Start of Recorded information

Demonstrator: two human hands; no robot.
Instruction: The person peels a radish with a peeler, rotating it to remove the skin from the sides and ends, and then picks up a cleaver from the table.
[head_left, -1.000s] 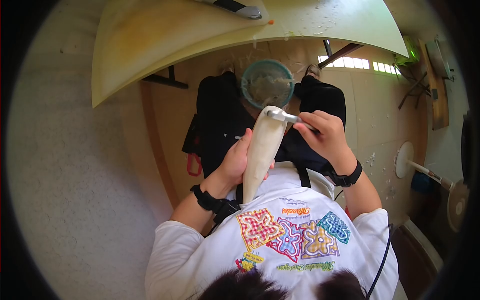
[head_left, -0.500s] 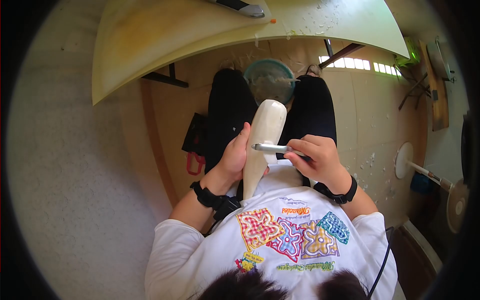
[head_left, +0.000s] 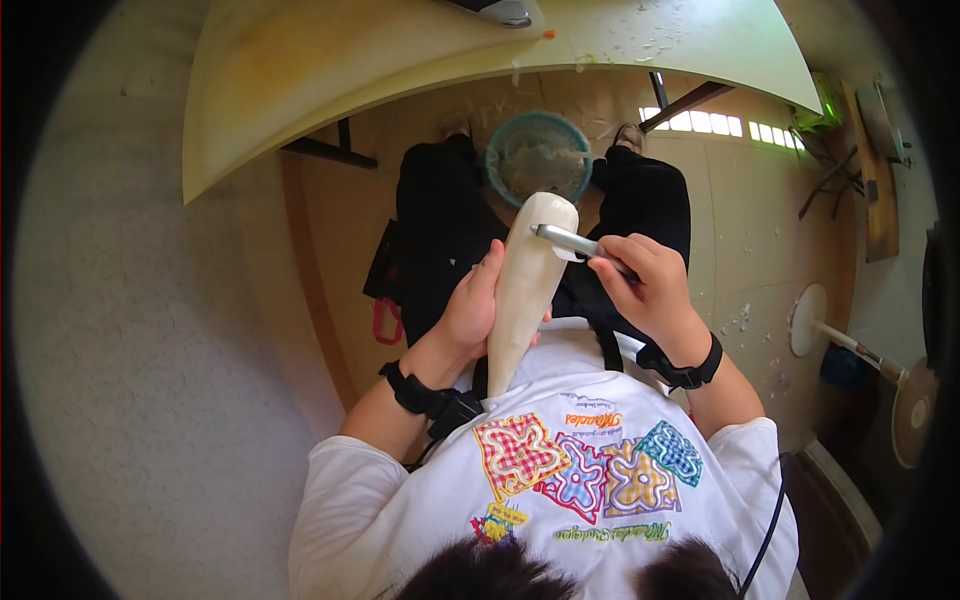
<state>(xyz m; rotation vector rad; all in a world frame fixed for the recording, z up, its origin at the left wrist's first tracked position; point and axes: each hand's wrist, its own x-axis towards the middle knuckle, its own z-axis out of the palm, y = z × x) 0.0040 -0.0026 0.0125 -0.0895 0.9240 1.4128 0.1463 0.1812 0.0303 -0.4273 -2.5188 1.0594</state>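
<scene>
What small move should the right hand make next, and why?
Probably draw the silver metal peeler along the long, white, tapering root toward its narrow end: the right hand has the peeler's head near the root's thick end, and the left hand grips the root from the side.

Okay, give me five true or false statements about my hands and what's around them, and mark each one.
1. The left hand holds a radish. True.
2. The right hand holds a knife. False: it holds a peeler.
3. The bucket stands on the table. False: the bucket is on the floor.
4. The right arm wears a black band. True.
5. The sleeves are black. False: the sleeves are white.
</scene>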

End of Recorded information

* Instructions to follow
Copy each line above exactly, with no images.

* Written solution
Demonstrator: two human hands; no robot.
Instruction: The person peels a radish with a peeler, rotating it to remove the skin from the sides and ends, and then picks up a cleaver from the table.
[head_left, -1.000s] 
[head_left, -0.500s] 
[head_left, +0.000s] 
<state>(xyz m; rotation vector rad; all in a world frame fixed for the recording, z up, its origin at the left wrist's first tracked position; point and axes: each hand's wrist, its own x-axis towards the middle knuckle, its own z-axis out of the palm, y = z × x) 0.0040 -0.0026 0.0125 -0.0895 0.9240 1.4128 0.1463 0.1812 0.0303 -0.4273 -2.5188 1.0594</state>
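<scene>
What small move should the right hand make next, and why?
Probably draw the silver metal peeler along the long, white, tapering root toward its narrow end: the right hand has the peeler's head near the root's thick end, and the left hand grips the root from the side.

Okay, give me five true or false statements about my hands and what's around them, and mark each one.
1. The left hand holds a radish. True.
2. The right hand holds a knife. False: it holds a peeler.
3. The bucket stands on the table. False: the bucket is on the floor.
4. The right arm wears a black band. True.
5. The sleeves are black. False: the sleeves are white.
</scene>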

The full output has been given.